Parasitic nematodes are a major burden for human populations and agriculture, particularly in the developing world. Advances in treatment require better understanding of gene function, but so far approaches to perform functional genomics in parasitic nematodes have been largely unsuccessful. We show CRISPR-Cas9 mediated gene editing in the parasitic nematode N. brasiliensis. We edited the endogenous DNAseII locus to insert a non-functional copy and showed that this reduced expression of DNAseII. High throughput sequencing, presented here of the edited locus in N. brasiliensis genomic DNA confirmed that the endogenous locus was replaced by the non-functional copy with almost 100% accuracy.

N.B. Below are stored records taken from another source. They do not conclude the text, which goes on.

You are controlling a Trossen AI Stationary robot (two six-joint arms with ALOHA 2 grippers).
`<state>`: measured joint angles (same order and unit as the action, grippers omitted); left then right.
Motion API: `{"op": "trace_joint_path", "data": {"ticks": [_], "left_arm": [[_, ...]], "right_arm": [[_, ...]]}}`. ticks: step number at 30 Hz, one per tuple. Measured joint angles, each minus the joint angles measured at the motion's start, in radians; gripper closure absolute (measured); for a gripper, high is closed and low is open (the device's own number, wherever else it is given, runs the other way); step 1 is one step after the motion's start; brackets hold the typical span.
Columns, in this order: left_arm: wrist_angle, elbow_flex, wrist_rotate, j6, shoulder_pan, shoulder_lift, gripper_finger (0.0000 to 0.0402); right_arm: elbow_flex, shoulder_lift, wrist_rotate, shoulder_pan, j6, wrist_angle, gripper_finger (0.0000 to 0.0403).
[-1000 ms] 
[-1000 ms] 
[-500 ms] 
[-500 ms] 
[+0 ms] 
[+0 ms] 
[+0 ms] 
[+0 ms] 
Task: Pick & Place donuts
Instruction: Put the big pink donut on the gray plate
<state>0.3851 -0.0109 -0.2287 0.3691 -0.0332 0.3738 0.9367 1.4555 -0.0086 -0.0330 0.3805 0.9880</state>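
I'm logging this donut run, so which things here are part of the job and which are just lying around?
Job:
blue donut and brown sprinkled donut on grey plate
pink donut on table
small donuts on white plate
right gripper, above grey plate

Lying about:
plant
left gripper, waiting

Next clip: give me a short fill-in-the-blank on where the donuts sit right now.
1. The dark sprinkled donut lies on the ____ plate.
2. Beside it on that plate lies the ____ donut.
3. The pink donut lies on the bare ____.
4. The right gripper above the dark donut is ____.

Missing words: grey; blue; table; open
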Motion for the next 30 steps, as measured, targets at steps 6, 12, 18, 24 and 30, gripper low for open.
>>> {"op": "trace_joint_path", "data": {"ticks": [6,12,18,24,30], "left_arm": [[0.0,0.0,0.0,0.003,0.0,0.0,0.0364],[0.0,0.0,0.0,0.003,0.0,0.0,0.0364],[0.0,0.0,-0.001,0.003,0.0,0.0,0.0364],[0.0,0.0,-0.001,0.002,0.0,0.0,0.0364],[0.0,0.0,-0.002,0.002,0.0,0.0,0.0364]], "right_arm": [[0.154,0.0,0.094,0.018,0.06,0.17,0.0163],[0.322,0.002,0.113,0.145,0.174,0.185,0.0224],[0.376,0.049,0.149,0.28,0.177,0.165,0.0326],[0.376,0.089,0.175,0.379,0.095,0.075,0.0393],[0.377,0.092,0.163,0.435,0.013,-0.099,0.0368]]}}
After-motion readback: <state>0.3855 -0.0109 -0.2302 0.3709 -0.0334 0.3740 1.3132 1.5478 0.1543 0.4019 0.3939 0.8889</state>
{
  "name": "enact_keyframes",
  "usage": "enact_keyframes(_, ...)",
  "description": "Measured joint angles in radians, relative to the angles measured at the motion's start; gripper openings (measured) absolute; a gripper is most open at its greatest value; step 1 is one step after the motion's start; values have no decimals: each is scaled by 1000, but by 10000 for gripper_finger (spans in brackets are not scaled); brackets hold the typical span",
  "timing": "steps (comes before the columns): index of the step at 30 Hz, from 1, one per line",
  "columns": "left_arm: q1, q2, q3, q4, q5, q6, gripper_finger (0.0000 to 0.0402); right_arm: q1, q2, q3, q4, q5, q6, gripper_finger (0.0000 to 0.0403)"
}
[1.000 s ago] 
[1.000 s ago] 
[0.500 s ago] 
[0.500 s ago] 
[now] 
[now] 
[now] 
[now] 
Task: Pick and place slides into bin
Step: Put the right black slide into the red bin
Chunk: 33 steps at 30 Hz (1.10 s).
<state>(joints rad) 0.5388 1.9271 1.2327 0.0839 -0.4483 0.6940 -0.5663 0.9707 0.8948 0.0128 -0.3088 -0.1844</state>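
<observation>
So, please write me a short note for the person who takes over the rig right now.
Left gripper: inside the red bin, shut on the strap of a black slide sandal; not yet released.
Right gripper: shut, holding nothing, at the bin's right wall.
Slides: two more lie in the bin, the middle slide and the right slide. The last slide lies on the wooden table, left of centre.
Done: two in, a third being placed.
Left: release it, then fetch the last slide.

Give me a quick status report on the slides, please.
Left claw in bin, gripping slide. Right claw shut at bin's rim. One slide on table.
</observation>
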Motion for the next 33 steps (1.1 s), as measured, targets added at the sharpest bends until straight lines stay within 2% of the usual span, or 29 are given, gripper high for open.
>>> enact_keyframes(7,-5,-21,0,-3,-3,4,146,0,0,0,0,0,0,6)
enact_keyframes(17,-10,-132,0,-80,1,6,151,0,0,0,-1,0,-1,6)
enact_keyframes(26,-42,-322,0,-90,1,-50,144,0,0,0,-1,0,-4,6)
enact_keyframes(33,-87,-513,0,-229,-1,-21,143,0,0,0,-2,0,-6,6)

寄生线虫（Parasitic nematodes）对人类社会与农业生产造成了沉重负担，在发展中地区尤为突出。治疗手段的研发升级有赖于对其基因功能的深入解析，但迄今针对寄生线虫开展功能基因组学研究的方法大多未能取得有效进展。本研究证实，CRISPR-Cas9系统（CRISPR-Cas9）介导的基因编辑技术可应用于寄生线虫巴西日圆线虫（Nippostrongylus brasiliensis，简称N. brasiliensis）。我们通过编辑其内源脱氧核糖核酸酶II（DNAse II）基因座，插入一段无功能拷贝，并证实该操作可降低脱氧核糖核酸酶II的表达水平。本研究中针对巴西日圆线虫基因组DNA内编辑位点的高通量测序（High-throughput sequencing）结果证实，内源基因座已被无功能拷贝精准替换，替换准确率接近100%。